START Provided material

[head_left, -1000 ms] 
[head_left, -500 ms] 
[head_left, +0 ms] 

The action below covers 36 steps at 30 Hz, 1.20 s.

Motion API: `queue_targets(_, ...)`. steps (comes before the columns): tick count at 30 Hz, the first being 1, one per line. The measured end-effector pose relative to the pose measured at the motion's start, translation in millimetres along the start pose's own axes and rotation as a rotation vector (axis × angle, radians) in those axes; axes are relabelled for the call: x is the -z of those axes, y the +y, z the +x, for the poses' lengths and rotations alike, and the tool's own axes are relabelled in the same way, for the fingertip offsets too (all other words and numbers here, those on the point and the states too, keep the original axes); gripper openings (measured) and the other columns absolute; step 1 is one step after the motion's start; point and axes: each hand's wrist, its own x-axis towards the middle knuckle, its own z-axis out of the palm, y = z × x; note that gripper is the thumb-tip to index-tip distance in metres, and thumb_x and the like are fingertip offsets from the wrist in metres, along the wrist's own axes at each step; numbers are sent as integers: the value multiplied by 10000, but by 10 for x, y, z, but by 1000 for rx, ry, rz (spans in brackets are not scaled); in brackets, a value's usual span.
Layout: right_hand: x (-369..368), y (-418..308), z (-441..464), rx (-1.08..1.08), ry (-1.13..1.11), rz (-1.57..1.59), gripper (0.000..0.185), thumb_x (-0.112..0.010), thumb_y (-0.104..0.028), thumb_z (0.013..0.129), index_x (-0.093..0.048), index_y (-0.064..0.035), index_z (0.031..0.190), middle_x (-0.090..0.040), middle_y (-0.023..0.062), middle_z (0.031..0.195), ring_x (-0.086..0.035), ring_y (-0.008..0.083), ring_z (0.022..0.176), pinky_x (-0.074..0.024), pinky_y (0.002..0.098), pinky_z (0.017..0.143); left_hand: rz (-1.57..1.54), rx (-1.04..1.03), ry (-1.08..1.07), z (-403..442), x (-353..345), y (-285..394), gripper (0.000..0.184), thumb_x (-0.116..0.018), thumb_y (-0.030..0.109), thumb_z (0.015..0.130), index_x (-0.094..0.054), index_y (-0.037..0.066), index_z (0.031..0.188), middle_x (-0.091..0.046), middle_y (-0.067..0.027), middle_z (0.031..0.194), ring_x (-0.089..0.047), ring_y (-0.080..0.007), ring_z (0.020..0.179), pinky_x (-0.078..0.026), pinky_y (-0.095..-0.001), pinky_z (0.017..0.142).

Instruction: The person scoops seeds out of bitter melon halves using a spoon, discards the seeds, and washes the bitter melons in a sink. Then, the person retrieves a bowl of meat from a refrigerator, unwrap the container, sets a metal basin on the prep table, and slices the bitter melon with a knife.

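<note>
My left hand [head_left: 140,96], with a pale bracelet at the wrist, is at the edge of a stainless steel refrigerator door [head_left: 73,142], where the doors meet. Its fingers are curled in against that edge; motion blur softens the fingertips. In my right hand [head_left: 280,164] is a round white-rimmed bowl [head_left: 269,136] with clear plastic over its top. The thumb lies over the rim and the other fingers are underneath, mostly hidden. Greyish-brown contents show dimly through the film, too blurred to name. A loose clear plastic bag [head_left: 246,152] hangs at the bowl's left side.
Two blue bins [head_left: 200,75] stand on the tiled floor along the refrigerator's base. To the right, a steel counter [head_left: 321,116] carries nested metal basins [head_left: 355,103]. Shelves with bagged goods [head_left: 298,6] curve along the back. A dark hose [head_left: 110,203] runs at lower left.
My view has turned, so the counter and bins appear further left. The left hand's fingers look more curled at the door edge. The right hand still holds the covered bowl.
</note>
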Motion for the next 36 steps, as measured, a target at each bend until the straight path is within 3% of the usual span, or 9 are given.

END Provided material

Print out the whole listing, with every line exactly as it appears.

Solution for this problem:
[head_left, -1000 ms] 
[head_left, -500 ms] 
[head_left, +0 ms] 

The action below covers 36 steps at 30 Hz, 1.20 s.

Motion API: `queue_targets(_, ...)`. steps (comes before the columns): tick count at 30 Hz, the first being 1, one per line. The measured end-effector pose relative to the pose measured at the motion's start, translation in millimetres along the start pose's own axes and rotation as a rotation vector (axis × angle, radians) in those axes; axes are relabelled for the call: x is the -z of those axes, y the +y, z the +x, for the poses' lengths and rotations alike, and the tool's own axes are relabelled in the same way, for the fingertip offsets too (all other words and numbers here, those on the point and the states too, keep the original axes); gripper openings (measured) and the other columns absolute; step 1 is one step after the motion's start; point and axes: each hand's wrist, its own x-axis towards the middle knuckle, its own z-axis out of the palm, y = z × x; note that gripper is the thumb-tip to index-tip distance in metres, and thumb_x and the like are fingertip offsets from the wrist in metres, along the wrist's own axes at each step; numbers are sent as integers: the value multiplied by 10000, but by 10 for x, y, z, but by 1000 for rx, ry, rz (spans in brackets are not scaled); in brackets, a value's usual span.
Layout: right_hand: x (-369..368), y (-418..308), z (-441..464), rx (-1.08..1.08), ry (-1.13..1.11), rz (-1.57..1.59), gripper (0.000..0.185), thumb_x (-0.112..0.010), thumb_y (-0.104..0.028), thumb_z (0.013..0.129), index_x (-0.093..0.048), index_y (-0.064..0.035), index_z (0.031..0.190), middle_x (-0.090..0.040), middle_y (-0.023..0.062), middle_z (0.031..0.195), ring_x (-0.086..0.035), ring_y (-0.008..0.083), ring_z (0.022..0.176), pinky_x (-0.074..0.024), pinky_y (0.002..0.098), pinky_z (0.017..0.143); left_hand: rz (-1.57..1.54), rx (-1.04..1.03), ry (-1.08..1.07), z (-403..442), x (-353..345), y (-285..394), gripper (0.000..0.184), thumb_x (-0.116..0.018), thumb_y (-0.030..0.109), thumb_z (0.015..0.130), index_x (-0.094..0.054), index_y (-0.037..0.066), index_z (0.031..0.188), middle_x (-0.091..0.046), middle_y (-0.067..0.027), middle_z (0.031..0.194), ring_x (-0.089..0.047), ring_y (-0.080..0.007), ring_z (0.020..0.179), pinky_x (-0.078..0.026), pinky_y (-0.095..-0.001), pinky_z (0.017..0.142).

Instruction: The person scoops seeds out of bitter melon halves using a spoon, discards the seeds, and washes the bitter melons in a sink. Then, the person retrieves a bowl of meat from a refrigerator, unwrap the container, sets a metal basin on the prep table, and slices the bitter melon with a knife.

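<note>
My left hand [head_left: 140,96], with a pale bracelet at the wrist, is at the edge of a stainless steel refrigerator door [head_left: 73,142], where the doors meet. Its fingers are curled in against that edge; motion blur softens the fingertips. In my right hand [head_left: 280,164] is a round white-rimmed bowl [head_left: 269,136] with clear plastic over its top. The thumb lies over the rim and the other fingers are underneath, mostly hidden. Greyish-brown contents show dimly through the film, too blurred to name. A loose clear plastic bag [head_left: 246,152] hangs at the bowl's left side.
Two blue bins [head_left: 200,75] stand on the tiled floor along the refrigerator's base. To the right, a steel counter [head_left: 321,116] carries nested metal basins [head_left: 355,103]. Shelves with bagged goods [head_left: 298,6] curve along the back. A dark hose [head_left: 110,203] runs at lower left.
My view has turned, so the counter and bins appear further left. The left hand's fingers look more curled at the door edge. The right hand still holds the covered bowl.
</note>
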Motion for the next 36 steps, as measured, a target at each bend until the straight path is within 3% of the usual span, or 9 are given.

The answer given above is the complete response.